You can get a fleshier definition from here.

So, with this knowledge, does anyone know where some furry versions of it can be found in literary form? I am familiar with the Redwall books (which barely count as far as I am concerned. They aren't quite as gritty), and I also recognize there have been pastiches like Cerebus the Aardvark (comic book series), but what other offerings are there?

Thank you for your patience.


----------



## nekollx (Jul 21, 2008)

ive written a couple furry sword and sorcery epics if that counts i could link ya


----------



## Anbessa (Jul 22, 2008)

the two (or even three?) books centering around a fox named Volle are quite interesting, because this tine the focus is NOT on exchanging of bodily fluids, although there are some hot scenes. there is not much amgic, but the rest is like a secret-agent story set in a sword-and-sorcery world. the books should be available via Rabbit Valley.
if something which only involves a magical animal could count, Anne McCaffrey's "No One Noticed The Cat" is also recommendable. she also writes many mystical stories worth reading.
Paul Kidd has written two novels of the "Fangs Of K'aath" series, which might be more into S&S than the others mentioned. and while you're at it, "Fey" is a great parody on _every_ fandom around. 
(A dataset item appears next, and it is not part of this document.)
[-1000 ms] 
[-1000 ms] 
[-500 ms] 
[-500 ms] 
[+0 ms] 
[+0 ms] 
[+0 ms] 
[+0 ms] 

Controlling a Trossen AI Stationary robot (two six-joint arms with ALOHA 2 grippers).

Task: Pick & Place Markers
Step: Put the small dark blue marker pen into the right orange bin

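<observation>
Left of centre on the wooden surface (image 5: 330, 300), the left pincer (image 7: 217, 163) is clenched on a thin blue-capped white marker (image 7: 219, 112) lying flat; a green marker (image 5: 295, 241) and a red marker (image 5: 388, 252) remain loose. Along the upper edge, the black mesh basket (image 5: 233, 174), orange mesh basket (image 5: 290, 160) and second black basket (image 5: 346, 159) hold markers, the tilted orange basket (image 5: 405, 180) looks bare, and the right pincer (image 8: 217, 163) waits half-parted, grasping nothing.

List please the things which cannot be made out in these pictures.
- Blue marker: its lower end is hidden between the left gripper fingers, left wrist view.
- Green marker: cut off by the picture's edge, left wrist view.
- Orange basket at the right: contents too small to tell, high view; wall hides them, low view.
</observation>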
most other novels I know about only feature animals, more or less magical. but I think those are not the stuff you're really looking after.


----------



## Xioneer (Jul 22, 2008)

For the Sword part, Would such elements be disqualified if elsewhere in the same Universe there were highly advanced societies which no longer used such bloody weapons and instead relied primarily or soley on impersonal weapons technologies? Even with High Technology and S&S in the same storylines/plots, within a single race/specie?

Would Sorceric elements that are powers given by god-beings and their agents, and unpredictable - "NOT to be trusted" - due to the cruelty of some of these god-beings and their agents, count?


----------



## Frasque (Jul 29, 2008)

http://www.amazon.com/Aldair-Legion-Beasts-Neal-Barrett/dp/0879976969


----------



## Ty Vulpine (Jul 29, 2008)

Redwall is a bit gritty, as there is at least one death in every book (and often, it's a major character).


----------



## cpam (Mar 20, 2009)

I've done a few.  Even won an Ursa Major award for one.
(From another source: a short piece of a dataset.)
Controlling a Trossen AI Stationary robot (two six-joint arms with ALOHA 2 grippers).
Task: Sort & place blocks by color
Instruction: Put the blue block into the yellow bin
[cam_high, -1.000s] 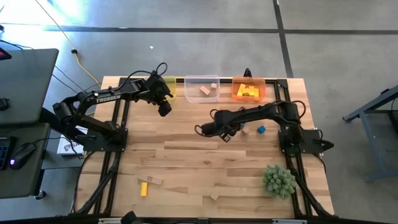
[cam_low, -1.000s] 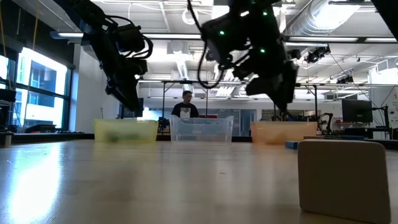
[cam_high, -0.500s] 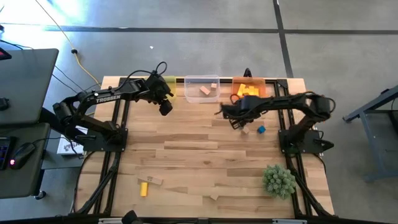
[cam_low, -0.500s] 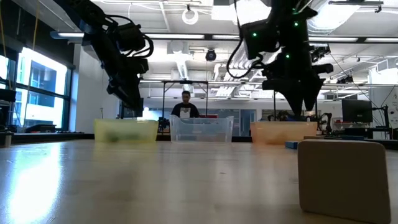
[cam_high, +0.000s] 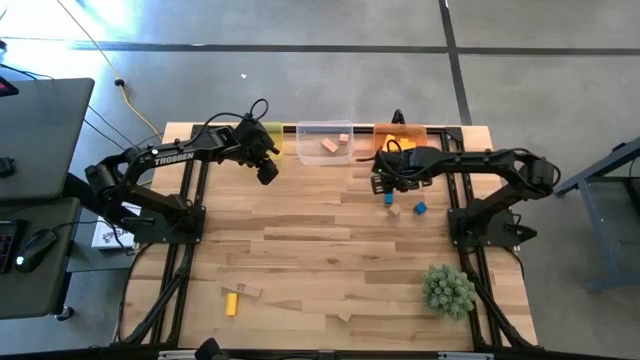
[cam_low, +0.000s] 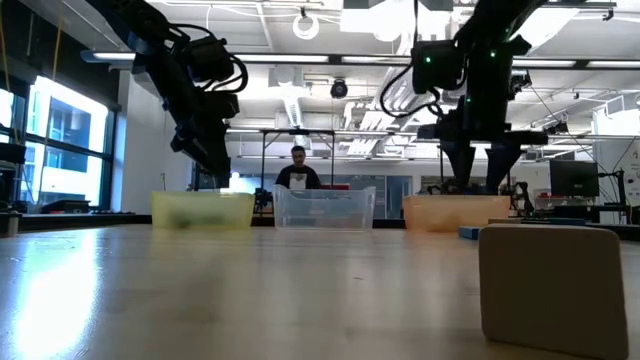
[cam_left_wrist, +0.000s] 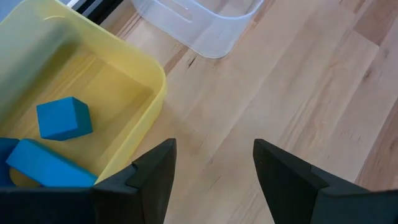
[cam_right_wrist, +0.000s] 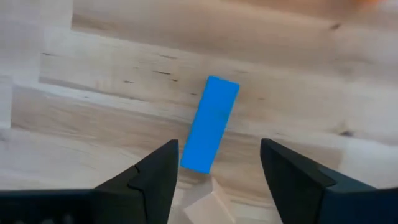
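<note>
A blue bar block (cam_right_wrist: 211, 124) lies flat on the table, with a tan block (cam_high: 396, 209) and a blue cube (cam_high: 420, 208) beside it. My right gripper (cam_high: 384, 181) hangs open just above the bar, pointing down, one finger on each side and clear of it. My left gripper (cam_high: 265, 172) hangs open over bare table beside the yellow bin (cam_left_wrist: 124, 81), which holds blue blocks (cam_left_wrist: 62, 118). A yellow bar (cam_high: 232, 303) and two tan blocks (cam_high: 248, 290) lie near the front edge.
Along the far edge stand the yellow bin (cam_high: 272, 140), a clear bin (cam_high: 325, 143) with tan blocks and an orange bin (cam_high: 400, 140) with yellow blocks. A spiky green plant ball (cam_high: 448, 290) sits front right. A person (cam_low: 299, 170) stands beyond the table.
My right gripper has swung from the table's middle toward the right and far edge, stopping in front of the orange bin, and has tipped and rolled so it points down. The blue bar, not seen in the earlier frames, now shows on the table under it.
</note>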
*Felicia And The Dreaded Book Of Un*
*Felicia And The Tailcutter's Curse*
*Felicia And The Wrath Of The Elder Glops*
*Felicia And The Cult Of The Rubber Nose*
*Felicia And The Border Collie Patrol*

Or you can have all five in the same volume, with a brand new story, in *The Vixen Sorceress*

And I do some related webcomics as well:

*Champion Of Katara*
*Felicia: The Sorceress' Apprentice*
*Seeker's Quest*


----------



## Repiotou (Mar 20, 2009)

cpam said:


> I've done a few.  Even won an Ursa Major award for one.
> 
> *Felicia And The Dreaded Book Of Un*
> *Felicia And The Tailcutter's Curse*
> ...



/curious/ Hmmm...Interesting, why haven't I seen these in bookstores? /curious/


----------



## cpam (Mar 20, 2009)

Repiotou said:


> /curious/ Hmmm...Interesting, why haven't I seen these in bookstores? /curious/



I've basically been self-publishing these over the past years and selling them through outlets like Second Ed's or at cons I attend -- apart from the online sites posted.  *Vixen Sorceress *is available through Amazon.


----------



## Ty Vulpine (Mar 23, 2009)

*Facepaws at necropsy*


----------



## Kit H. Ruppell (Mar 23, 2009)

Ty Vulpine said:


> Redwall is a bit gritty, as there is at least one death in every book (and often, it's a major character).


Yes, and the fool that wrote the series milks the "foxes are evil" mantra for all it's worth, and then some.


----------



## Sulfide (Mar 27, 2009)

Lolz, I want to see some Furry LARPers, that fits here real well

I love mixing Fandoms and subcultures like this

Furry LARPers
FUrry Juggalos
Furry Surenos
Furry Trekkies
Furry Emos

Juggalo LARPers
Juggalo Trekkies,

you get the idea


----------